The FAILOVER_STATE is reached upon meeting a failover condition (i.e., “X” continuous failures over “Y” interval). In this state, all HTTPS requests are still sent over the primary domain. To ensure the system is not sensitive to the value of the thresholds (“X” and “Y”) and to increase the confidence of identifying a domain failure against device connectivity errors, we leverage a canary request. The canary request is a dedicated HTTPS request to the health endpoint (REST API) of the edge server. The canary request is sent over a list of back-up domains, until the first succeeds, at which point the system transitions to the BACKUP_STATE. 
While in the FAILOVER_STATE, if a successful response is received from a regular request using the primary domain, the state instead changes back to PRIMARY_STATE. This is likely to occur if the errors on the primary domain were due to connectivity issues in the mobile network. The introduction of the canary request decreases the likelihood of failing over to back-up domains during periods of poor network connectivity.
BACKUP_STATE
If the system instead receives a successful canary response in the FAILOVER_STATE, it transitions to the BACKUP_STATE and starts using a back-up domain for all HTTPS requests. The system will usually reach this state if the primary domain is not available or unreachable for that user session. 
While the system operates in the BACKUP_STATE, it is important to continuously check the health of the primary domain in the case that it may have recovered. Hence, in the BACKUP_STATE, the system maintains a recovery timer, transitioning to the RECOVERY_STATE when the timer expires. In the RECOVERY_STATE, a canary request is triggered to the primary domain, while the regular HTTPS traffic is still sent over a back-up domain. If the canary request succeeds indicating that the primary domain has recovered, the system transitions back to the PRIMARY_STATE, routing all traffic back to the primary domain. 
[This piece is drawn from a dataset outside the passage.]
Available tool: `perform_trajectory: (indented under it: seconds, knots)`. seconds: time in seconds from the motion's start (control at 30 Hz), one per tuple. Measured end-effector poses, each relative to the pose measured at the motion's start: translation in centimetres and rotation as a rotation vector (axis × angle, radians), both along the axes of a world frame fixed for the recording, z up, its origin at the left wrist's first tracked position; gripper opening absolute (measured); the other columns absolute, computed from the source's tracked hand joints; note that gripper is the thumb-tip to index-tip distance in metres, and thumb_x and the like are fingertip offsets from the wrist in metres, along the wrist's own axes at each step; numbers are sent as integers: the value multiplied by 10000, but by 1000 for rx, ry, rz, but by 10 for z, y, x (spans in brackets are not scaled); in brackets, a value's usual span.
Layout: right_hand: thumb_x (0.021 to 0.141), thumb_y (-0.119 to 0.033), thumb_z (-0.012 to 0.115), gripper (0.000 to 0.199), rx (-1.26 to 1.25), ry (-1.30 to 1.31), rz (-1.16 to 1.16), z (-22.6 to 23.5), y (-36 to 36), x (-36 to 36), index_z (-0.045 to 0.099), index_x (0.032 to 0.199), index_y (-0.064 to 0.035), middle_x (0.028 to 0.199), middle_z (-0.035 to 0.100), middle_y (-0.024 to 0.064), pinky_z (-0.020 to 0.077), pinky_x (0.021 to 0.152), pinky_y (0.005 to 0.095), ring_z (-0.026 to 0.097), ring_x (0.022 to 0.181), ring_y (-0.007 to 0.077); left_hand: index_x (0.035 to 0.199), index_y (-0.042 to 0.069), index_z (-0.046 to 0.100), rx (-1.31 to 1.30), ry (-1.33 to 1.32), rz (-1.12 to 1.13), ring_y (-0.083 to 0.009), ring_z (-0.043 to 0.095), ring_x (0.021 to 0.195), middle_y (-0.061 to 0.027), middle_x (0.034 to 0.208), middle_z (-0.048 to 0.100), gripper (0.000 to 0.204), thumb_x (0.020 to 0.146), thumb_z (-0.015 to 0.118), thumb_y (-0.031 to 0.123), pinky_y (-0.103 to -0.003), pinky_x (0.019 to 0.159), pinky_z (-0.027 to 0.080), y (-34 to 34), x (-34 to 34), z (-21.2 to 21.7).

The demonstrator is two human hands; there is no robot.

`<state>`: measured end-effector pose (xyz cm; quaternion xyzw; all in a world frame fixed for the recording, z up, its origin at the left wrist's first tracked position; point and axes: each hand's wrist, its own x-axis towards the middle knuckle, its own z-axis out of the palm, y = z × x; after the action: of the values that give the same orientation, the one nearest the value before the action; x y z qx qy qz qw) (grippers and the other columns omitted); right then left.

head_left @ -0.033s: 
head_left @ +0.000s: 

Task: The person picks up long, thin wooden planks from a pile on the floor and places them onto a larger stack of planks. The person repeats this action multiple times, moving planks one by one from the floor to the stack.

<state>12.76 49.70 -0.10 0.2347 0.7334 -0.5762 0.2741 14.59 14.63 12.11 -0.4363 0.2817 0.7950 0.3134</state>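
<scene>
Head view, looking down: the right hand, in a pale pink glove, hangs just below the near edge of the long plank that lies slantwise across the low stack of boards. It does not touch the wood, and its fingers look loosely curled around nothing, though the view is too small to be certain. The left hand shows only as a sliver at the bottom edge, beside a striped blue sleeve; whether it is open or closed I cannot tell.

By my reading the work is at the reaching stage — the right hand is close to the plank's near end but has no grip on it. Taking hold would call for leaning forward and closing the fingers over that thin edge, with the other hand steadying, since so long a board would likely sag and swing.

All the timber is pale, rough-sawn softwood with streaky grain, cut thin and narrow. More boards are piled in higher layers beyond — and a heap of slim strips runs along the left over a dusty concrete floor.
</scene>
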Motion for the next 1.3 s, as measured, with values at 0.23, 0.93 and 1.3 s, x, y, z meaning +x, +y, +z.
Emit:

When in the BACKUP_STATE, the system also stores the last used back-up domain in a persistent cache that is cleared once transitioning back to PRIMARY_STATE. On app launch, the system reads the domain from this cache if available and starts in the BACKUP_STATE. This ensures we always start from the back-up domain for users that are facing issues with the primary domain in previous sessions. Avoiding the system having to discover the issue on every fresh launch of the app ensures lower latencies and better experience in successive sessions.
Canary requests
One of the key choices we made was the use of canary requests. Our use of canary requests was inspired by the use of health checks that determine the health of the backend instances. By triggering canary requests to back-up domains before switching the regular traffic to the back-up domains, we increase the confidence of the liveliness of the back-up domains when our traffic is facing connectivity issues with the primary domain. In the case that the connectivity issues with the primary domain are due to the mobile networks, the canary to the back-up domains should fail as well.
We had to choose between two options for executing canary requests: sending a request to a dedicated health endpoint or piggybacking on existing application requests as canary requests. 
Owing to its relative simplicity, we opted to use the first option. A dedicated canary request allows the system to trigger the canary requests on demand instead of relying on the application requests, avoiding unnecessary delays in triggering canary requests. It also avoids maintaining a whitelist of requests for each application, in case some critical HTTPS requests should not be used as canaries due to strict SLAs. Additionally, it mitigates back-end processing delays, makes it easier to debug the system, and allows for easier optimizations in the future, such as  triggering multiple canaries to increase confidence in a domain’s chance of processing the request or to select a specific domain from among several options.  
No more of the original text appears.